The housing situation remains desperate, especially in the poorest barrios, despite government attempts to address the problem through the Housing Mission which claims to have constructed over 200,000 houses.
Chávez's campaign during this election was to the right of the campaign fought in 2006. In this period the PSUV (United Socialist Party of Venezuela) was launched as a "revolutionary party". Chávez made reference to the Russian revolutionary Leon Trotsky and his theory of the 'permanent revolution'. He spoke of building a 'fifth international' of left-wing parties.
But in the 2012 election none of this was evident. References to socialism were minimal until the last week of the campaign. Instead the main slogan was "Chávez, the heart of the fatherland".
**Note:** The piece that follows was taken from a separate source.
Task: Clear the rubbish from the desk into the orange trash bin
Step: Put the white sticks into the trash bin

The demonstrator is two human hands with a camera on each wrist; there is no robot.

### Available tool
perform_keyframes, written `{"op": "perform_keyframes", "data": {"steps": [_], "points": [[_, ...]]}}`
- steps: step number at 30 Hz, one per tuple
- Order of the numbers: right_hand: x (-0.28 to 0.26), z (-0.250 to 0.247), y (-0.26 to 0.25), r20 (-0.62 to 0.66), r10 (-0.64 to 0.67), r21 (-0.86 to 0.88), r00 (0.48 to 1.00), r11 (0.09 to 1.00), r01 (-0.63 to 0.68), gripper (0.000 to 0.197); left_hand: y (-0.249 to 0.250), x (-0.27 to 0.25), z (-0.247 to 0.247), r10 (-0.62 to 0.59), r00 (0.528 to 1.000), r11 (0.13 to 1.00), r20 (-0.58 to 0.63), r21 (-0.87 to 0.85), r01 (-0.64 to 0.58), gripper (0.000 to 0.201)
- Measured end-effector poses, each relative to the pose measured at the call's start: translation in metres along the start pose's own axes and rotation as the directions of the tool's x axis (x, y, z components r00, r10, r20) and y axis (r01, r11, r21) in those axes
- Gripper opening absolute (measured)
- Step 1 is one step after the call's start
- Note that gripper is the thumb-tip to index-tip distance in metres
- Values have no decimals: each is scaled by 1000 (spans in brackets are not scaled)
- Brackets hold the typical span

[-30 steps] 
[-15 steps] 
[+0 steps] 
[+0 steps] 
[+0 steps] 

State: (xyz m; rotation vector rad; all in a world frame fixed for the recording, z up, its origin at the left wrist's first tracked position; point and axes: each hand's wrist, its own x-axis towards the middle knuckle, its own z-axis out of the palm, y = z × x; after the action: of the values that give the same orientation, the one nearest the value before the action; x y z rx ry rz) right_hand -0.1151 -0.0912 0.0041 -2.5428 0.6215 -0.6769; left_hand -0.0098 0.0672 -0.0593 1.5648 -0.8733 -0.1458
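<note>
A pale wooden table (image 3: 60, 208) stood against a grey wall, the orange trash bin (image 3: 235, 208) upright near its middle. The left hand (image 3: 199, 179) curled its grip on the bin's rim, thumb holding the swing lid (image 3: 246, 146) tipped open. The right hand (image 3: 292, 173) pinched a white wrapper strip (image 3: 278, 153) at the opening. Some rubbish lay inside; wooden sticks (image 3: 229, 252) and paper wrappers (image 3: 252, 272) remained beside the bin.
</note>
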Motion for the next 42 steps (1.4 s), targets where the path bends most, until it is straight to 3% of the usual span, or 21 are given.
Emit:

While the main avenues of Caracas were full of cheering crowds at the closing rally it was noticeable that the placards simply featured Chávez and the "Fatherland" with no political content. Absent were the banners of the PSUV or the trade unions.
Workers were often wearing shirts from the companies they worked for and many reported being there because they were "obliged" to by their employers. These features reflect the lack of an independent organised political force of the workers and the poor.
Unfortunately, Chávez's victory speech to his supporters gave no indication of taking steps to overthrow capitalism. He offered dialogue and debate to the opposition. "We are all brothers of the fatherland" he thundered after praising the opposition for accepting the result. He spoke of building "one united Venezuela".
He did make two passing references to socialism. However, these were drowned in pronouncements of "Viva Bolivar" (Simon Bolivar, the early nineteenth century 'liberator' of Latin America), "Viva La Patria" ('the fatherland'), "Viva Venezuela".
During the campaign he argued that the 'socialism' of the Soviet Union had failed and a new type of socialism is needed in the 21st century. Yet his policies illustrate that what he means by this is a 'mixed' economy combining capitalism with state intervention and reforms.
The reforms (which the CWI supported) are, however, now being rolled back and cut. They can only be maintained and strengthened on the basis of breaking with capitalism and introducing a democratic socialist plan of the economy.
Capriles is clearly biding his time and now intends to consolidate his base following the election campaign.
Chávez is set to continue with his policies of reconciliation with those sections of the ruling class which are prepared to collaborate with him. Such a policy will increasingly bring his government into collision with the class interests of workers and the poor, and social discontent will increase.
It is urgent that an independent, democratic socialist workers' movement is built with a programme to break the stranglehold capitalism exerts over society. If not then the threat from the right will develop, along with growing social disintegration and alienation.
The deepening global capitalist economic crisis will have a heavy impact on Venezuela. It cannot be excluded that Chávez could be driven back towards the left and introduce more radical measures that encroach on capitalism. However, this is far from certain.
To break with capitalism and build a real democratic socialist alternative still needs the urgent construction of an independent, democratic and politically conscious workers' socialist movement.